The lack of association between changes in target glucose time and MAGE with QoL may relate to study size and limitations of the algorithm and of the tools used to assess glycemia. Also, wearing the masked CGM device at baseline may have altered subject behavior such that glycemia during the baseline 6-day period was not representative of that in the preceding 3 months. Finally, although the changes in QoL scores observed were statistically significant, the improvement was small (13.8%). The clinical relevance of these findings remains uncertain. It is possible that with more appropriate tools greater changes in QoL may have been observed.

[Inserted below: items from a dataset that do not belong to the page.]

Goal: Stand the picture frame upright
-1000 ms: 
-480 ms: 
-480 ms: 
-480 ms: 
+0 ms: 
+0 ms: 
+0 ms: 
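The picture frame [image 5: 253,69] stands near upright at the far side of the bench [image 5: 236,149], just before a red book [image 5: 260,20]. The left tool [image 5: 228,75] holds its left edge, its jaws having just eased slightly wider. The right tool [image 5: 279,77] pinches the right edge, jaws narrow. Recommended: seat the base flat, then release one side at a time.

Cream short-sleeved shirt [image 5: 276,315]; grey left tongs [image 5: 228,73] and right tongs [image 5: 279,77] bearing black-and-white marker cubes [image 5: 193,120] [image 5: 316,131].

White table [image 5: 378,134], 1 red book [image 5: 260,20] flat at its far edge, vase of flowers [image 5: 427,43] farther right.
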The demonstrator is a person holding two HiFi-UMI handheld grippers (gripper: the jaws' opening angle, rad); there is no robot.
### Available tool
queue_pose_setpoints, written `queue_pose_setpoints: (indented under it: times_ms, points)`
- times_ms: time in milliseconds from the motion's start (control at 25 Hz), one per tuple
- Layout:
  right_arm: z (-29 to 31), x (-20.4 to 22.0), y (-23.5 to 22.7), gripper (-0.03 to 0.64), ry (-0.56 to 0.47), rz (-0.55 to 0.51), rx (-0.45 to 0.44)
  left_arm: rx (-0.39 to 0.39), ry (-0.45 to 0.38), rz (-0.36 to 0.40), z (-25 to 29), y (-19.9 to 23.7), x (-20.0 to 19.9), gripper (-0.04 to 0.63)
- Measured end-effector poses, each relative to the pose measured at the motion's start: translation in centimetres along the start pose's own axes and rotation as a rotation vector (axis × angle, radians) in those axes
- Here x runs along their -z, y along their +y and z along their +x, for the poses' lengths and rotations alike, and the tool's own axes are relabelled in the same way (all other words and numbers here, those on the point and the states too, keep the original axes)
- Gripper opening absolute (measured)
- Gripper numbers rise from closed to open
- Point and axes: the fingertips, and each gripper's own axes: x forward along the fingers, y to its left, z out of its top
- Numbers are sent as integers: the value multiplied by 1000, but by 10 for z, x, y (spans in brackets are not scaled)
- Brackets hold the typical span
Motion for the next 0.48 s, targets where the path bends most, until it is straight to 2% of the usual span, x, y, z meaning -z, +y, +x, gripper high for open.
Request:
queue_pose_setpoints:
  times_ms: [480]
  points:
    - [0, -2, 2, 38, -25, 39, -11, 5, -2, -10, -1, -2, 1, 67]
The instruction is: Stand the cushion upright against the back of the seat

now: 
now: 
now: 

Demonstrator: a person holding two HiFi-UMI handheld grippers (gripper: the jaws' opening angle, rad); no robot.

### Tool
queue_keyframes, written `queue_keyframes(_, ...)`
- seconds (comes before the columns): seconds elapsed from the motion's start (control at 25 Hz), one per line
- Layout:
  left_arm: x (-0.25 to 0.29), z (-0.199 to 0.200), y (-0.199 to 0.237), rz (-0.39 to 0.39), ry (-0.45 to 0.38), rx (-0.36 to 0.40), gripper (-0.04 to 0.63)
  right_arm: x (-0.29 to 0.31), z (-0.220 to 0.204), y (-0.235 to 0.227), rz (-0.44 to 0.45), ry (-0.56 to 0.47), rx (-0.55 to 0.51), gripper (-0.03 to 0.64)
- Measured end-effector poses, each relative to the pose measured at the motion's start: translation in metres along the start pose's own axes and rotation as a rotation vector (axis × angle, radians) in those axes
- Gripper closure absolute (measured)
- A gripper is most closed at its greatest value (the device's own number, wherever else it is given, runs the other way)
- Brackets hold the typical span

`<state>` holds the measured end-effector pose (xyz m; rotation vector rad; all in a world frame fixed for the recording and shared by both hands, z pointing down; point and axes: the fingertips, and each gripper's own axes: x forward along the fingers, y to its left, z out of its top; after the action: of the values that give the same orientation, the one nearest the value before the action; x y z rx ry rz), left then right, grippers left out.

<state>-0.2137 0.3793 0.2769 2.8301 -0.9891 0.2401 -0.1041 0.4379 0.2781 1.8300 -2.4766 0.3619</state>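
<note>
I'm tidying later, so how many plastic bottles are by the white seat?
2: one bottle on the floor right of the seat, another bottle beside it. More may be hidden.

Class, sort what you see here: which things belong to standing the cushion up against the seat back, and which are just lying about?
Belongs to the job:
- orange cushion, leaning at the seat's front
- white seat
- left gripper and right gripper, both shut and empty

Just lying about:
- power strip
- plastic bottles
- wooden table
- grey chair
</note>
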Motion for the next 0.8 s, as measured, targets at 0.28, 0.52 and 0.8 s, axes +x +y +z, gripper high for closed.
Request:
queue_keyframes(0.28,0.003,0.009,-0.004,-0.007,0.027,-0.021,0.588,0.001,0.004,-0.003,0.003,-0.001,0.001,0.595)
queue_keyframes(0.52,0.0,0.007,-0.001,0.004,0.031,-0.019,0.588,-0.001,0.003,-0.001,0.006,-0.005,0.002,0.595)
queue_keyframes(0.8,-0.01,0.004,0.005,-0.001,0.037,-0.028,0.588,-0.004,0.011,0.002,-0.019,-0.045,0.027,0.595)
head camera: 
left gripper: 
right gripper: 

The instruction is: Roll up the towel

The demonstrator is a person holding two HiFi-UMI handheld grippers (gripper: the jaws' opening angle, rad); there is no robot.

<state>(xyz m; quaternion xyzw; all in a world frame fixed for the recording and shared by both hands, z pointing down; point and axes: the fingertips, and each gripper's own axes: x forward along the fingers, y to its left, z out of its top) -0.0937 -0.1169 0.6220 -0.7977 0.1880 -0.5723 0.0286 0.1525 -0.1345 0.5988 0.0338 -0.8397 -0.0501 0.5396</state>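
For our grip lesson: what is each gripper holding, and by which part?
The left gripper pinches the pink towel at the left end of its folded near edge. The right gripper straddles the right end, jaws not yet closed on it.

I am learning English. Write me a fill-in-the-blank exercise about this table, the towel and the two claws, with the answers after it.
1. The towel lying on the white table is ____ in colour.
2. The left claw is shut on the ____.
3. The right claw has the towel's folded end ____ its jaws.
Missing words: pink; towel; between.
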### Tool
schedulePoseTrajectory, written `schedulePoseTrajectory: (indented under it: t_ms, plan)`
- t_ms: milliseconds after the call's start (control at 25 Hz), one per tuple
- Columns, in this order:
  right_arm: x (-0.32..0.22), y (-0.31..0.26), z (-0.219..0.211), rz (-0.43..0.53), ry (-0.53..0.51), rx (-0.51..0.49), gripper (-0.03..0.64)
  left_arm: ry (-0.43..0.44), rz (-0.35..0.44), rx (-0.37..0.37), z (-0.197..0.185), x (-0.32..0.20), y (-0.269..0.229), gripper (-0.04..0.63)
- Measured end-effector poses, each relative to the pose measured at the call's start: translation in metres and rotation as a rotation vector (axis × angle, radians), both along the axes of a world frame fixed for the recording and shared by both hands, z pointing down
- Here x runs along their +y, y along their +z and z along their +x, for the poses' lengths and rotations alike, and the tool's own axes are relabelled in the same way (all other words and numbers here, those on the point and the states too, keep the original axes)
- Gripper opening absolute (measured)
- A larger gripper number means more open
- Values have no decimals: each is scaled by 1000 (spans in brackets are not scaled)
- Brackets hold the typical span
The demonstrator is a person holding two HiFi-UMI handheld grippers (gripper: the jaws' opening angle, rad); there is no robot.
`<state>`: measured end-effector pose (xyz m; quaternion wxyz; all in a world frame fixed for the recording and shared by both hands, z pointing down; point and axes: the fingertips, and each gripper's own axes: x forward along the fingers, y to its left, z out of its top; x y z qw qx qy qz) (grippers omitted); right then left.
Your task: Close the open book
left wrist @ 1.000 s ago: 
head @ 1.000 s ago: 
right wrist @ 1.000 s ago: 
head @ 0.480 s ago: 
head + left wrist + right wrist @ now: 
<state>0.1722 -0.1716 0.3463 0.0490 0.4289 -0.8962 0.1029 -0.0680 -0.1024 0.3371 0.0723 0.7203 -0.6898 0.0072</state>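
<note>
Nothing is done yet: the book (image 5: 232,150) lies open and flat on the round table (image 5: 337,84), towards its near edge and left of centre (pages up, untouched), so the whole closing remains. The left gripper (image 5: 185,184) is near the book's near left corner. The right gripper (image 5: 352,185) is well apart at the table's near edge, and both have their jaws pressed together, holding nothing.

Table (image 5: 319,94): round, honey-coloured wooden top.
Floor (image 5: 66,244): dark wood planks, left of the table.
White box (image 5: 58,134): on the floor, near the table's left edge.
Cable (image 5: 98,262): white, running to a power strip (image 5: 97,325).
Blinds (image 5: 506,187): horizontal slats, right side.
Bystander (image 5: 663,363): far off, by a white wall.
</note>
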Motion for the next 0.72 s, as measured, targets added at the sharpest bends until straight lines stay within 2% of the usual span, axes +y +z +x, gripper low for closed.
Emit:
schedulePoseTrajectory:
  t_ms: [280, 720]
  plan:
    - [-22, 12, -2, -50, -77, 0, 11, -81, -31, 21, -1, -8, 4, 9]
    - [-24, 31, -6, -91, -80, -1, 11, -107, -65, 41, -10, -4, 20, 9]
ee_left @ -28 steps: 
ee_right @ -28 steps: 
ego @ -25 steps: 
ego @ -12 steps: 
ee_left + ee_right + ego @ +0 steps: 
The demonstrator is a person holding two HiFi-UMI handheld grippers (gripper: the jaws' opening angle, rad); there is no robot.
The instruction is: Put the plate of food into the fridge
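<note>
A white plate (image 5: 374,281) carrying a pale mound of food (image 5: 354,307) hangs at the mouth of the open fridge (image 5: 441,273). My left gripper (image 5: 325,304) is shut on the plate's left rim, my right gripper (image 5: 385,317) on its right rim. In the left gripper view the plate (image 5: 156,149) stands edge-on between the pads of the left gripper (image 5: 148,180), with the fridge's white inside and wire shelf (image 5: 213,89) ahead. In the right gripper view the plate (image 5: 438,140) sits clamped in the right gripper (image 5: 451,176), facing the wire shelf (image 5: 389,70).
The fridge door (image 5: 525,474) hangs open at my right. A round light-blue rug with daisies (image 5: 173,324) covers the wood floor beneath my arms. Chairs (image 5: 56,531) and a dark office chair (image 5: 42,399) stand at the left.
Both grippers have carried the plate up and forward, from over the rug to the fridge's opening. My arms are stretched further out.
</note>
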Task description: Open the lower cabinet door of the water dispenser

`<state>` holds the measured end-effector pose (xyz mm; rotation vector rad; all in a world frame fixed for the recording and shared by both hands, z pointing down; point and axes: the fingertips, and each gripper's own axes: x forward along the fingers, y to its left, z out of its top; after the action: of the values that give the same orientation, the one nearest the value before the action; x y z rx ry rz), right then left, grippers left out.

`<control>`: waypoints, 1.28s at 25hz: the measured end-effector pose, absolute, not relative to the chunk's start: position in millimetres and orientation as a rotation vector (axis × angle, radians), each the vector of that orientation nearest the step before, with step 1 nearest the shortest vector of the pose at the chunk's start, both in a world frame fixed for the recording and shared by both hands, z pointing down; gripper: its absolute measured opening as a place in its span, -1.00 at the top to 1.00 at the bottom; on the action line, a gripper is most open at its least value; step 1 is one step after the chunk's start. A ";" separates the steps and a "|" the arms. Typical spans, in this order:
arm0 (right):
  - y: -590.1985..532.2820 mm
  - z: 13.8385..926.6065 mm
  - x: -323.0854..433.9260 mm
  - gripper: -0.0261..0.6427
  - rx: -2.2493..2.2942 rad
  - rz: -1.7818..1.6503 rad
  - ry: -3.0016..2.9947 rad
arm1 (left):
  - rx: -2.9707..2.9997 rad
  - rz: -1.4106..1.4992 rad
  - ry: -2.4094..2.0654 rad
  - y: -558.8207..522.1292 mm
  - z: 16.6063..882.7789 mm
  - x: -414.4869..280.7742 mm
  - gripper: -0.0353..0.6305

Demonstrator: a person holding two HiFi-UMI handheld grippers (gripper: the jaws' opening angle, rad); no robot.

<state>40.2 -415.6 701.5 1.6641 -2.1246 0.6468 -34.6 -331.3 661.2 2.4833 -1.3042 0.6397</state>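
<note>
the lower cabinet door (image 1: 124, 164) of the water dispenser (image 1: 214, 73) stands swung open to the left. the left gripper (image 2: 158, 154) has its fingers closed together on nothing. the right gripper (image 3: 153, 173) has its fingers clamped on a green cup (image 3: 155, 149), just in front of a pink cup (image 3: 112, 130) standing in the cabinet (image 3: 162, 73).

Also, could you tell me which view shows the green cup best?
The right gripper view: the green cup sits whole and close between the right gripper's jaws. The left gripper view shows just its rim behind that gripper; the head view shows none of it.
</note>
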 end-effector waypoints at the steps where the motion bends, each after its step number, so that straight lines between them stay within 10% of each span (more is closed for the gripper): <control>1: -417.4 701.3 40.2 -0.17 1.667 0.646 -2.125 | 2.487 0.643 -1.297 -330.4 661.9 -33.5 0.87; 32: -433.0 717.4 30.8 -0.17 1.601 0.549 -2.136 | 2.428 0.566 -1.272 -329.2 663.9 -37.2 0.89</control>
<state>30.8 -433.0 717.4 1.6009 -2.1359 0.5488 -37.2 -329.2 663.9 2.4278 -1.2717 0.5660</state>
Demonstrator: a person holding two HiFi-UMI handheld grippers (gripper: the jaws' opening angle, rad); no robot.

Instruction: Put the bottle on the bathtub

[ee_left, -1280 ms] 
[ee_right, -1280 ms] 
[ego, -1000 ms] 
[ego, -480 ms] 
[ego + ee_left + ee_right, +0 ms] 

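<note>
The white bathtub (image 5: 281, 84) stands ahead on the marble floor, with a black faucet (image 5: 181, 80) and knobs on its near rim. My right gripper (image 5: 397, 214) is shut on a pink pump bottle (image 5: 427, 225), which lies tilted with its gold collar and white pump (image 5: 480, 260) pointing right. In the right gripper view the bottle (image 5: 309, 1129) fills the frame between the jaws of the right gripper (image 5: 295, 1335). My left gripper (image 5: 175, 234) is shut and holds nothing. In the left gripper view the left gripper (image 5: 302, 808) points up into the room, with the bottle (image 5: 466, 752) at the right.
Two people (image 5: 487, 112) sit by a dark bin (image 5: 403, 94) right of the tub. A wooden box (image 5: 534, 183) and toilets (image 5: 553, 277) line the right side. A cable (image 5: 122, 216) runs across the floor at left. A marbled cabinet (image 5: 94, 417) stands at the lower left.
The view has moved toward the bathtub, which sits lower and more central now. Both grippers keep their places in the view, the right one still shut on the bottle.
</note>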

In summary, early, but not late, provision of an algorithm guiding CSII-treated T1D responses to RT-CGM information improved QoL with persistent benefit at 3 months after RT-CGM withdrawal.
Footnotes
Acknowledgments
Ms. J. Horsburgh, Ms. M. Buszard, Ms. E. Fitzgerald, Ms. R. Humphreys, Ms. K. Palmer, Ms. Cheryl Steele, Ms. Kathy Steele, and Ms. M. Williamson made significant contributions to the formulation of the algorithm. This investigator-initiated study was supported by Medtronic Australasia Pty Ltd. and the NHMRC CCRE (Clinical Science in Diabetes). We acknowledge assistance from Ms. Joanna Sader, Ms. Leanne Foster, Ms. Connie Karschimkus, Ms. Katherine Davis, Dr. Alan Marcus, Dr. Christina Jang, Dr. Ayan Dasvarma, and Dr. Andrzej Januszewski. This work is dedicated to Mrs. Louise O'Neal.
Author Disclosure Statement
A.J.J., F.J.C., and D.N.O'N. have received research support, travel support, and honoraria from Medtronic Australasia, Eli-Lilly, Novo Nordisk, and Sanofi-Aventis. M.A.O'C. has received travel and education support from Medtronic Australasia and Novo Nordisk. P.S.H. has received research support, travel support, and honoraria from Sanofi-Aventis. P.G.C., B.K., J.D.B, C.R., and H.T. have no competing financial interests to declare.
This study is identified in the Australia and New Zealand Clinical Trial Registry with ID number ACTRN12607000198426.